The Year's Best Fantasy Stories: 2
- Cover art from the first edition
- Author: Lin Carter (editor)
- Cover artist: George Barr
- Language: English
- Series: The Year's Best Fantasy Stories
- Genre: Fantasy
- Publisher: DAW Books
- Publication date: 1976
- Publication place: United States
- Media type: Print (paperback)
- Pages: 192 pp
- Preceded by: The Year's Best Fantasy Stories
- Followed by: The Year's Best Fantasy Stories: 3

= The Year's Best Fantasy Stories: 2 =

1976 anthology edited by Lin Carter

The Year's Best Fantasy Stories: 2 is a 1976 anthology of fantasy stories, edited by American writer Lin Carter. It was first published in paperback by DAW Books.

==Summary==
The book collects twelve novelettes and short stories by various fantasy authors, originally published in the years 1975 and 1976 that were deemed by the editor the best from the period represented, together with an introductory survey of the year in fantasy, an essay on the year's best fantasy books, and introductory notes to the individual stories by the editor.
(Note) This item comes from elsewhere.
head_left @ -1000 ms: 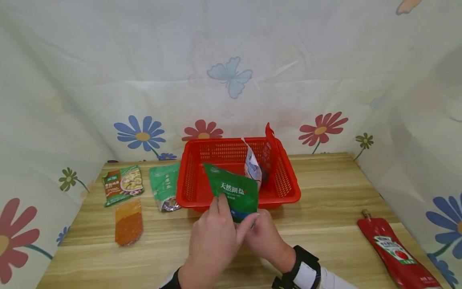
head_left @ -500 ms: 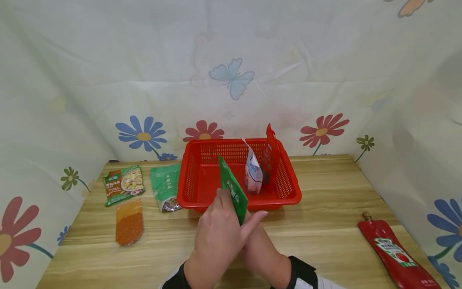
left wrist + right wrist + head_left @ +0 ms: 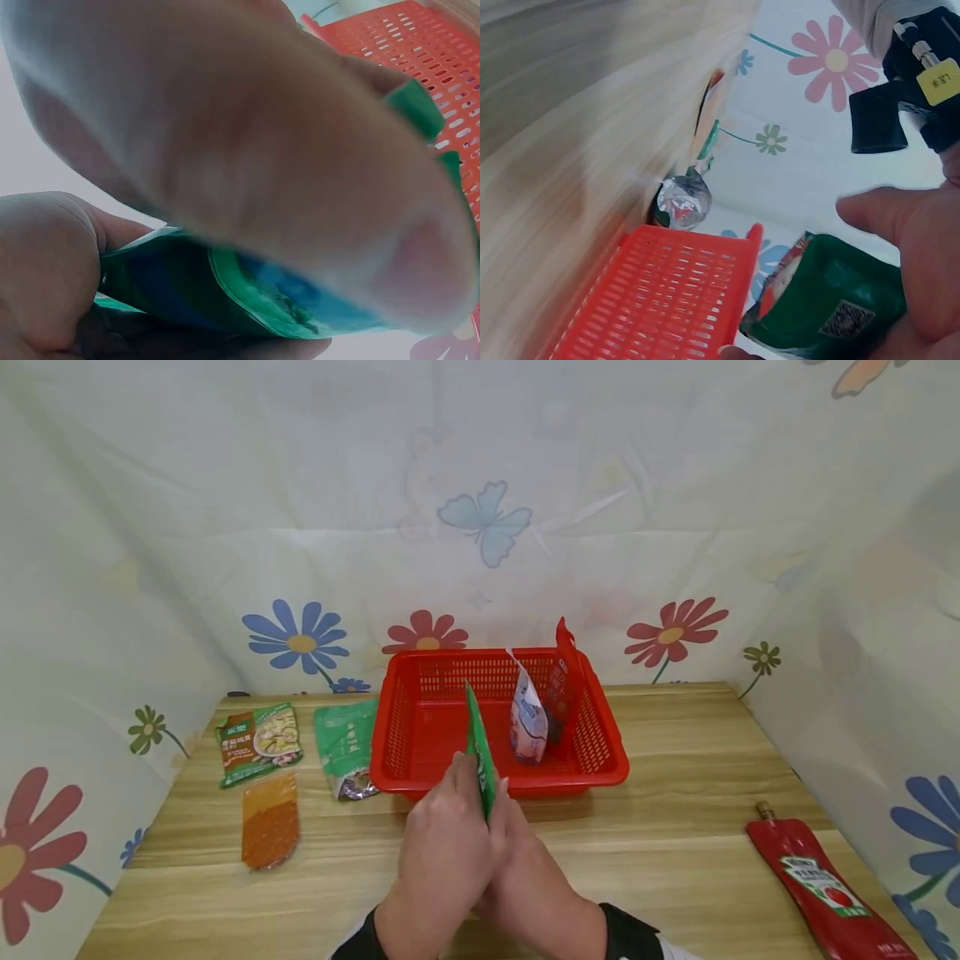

The pieces include a "posthumous collaboration" (the story by Smith and Carter).

An Italian edition published in 1992 also included the novel The Witch's Daughter by R. A. Salvatore.

==Contents==
- "The Year in Fantasy" (Lin Carter)
- "The Demoness" (Tanith Lee)
- "The Night of the Unicorn" (Thomas Burnett Swann)
- "Cry Wolf" (Pat McIntosh)
- "Under the Thumbs of the Gods" (Fritz Leiber)
- "The Guardian of the Vault" (Paul Spencer)
- "The Lamp from Atlantis" (L. Sprague de Camp)
- "Xiurhn" (Gary Myers)
- "The City in the Jewel" (Lin Carter)
- "In 'Ygiroth" (Walter C. DeBill, Jr.)
- "The Scroll of Morloc" (Clark Ashton Smith and Lin Carter)
- "Payment in Kind" (Caradoc A. Cador)
- "Milord Sir Smiht, the English Wizard" (Avram Davidson)
- "The Year's Best Fantasy Books" (Lin Carter)

==Reception==
The anthology was reviewed by Richard Delap in Delap's F & SF Review, November 1976.